> _ACTION ITEM_:
Nothing but the lines from the start of the records below through the line that has "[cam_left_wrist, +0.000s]" should appear, each exactly as given.

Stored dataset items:
===

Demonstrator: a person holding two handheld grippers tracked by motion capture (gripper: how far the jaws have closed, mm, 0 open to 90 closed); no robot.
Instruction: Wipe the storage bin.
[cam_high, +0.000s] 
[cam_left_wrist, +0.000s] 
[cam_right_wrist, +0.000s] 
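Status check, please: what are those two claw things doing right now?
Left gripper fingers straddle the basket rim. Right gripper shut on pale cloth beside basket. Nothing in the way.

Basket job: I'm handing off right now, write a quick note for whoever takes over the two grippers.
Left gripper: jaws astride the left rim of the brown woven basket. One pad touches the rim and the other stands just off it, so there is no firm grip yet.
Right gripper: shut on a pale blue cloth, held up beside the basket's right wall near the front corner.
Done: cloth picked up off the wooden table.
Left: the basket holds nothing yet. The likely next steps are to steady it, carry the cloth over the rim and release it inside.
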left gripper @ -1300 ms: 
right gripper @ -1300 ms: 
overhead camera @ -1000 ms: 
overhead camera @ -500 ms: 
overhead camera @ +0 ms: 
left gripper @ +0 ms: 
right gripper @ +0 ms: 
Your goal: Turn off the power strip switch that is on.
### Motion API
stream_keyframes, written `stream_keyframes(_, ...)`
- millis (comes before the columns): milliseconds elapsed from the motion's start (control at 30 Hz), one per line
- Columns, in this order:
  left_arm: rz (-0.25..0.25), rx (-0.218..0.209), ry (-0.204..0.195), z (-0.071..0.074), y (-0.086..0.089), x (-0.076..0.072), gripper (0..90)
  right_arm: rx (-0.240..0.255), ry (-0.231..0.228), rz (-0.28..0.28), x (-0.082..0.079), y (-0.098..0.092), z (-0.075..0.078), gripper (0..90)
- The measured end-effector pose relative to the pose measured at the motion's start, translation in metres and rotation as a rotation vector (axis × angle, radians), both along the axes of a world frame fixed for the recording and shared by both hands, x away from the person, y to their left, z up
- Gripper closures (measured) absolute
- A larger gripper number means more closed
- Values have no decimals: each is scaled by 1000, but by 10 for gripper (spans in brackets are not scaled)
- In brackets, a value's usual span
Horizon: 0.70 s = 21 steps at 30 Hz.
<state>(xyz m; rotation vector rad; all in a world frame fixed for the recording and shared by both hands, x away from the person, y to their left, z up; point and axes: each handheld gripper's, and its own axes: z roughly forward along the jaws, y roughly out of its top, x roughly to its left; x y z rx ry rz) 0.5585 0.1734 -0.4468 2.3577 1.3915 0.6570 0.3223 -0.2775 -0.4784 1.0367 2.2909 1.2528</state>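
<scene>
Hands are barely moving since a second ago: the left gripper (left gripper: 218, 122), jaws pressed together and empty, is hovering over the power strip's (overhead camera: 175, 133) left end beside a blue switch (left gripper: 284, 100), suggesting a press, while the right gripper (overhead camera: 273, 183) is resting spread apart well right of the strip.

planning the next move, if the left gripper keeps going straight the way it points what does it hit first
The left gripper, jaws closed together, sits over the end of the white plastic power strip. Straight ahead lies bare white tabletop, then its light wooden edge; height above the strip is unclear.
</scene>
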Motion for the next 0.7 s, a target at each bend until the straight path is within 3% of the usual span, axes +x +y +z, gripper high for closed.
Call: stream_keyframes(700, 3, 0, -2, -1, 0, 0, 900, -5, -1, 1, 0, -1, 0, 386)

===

> _REPLY TO THE TASK_:
Demonstrator: a person holding two handheld grippers tracked by motion capture (gripper: how far the jaws have closed, mm, 0 open to 90 closed); no robot.
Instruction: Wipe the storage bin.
[cam_high, +0.000s] 
[cam_left_wrist, +0.000s] 

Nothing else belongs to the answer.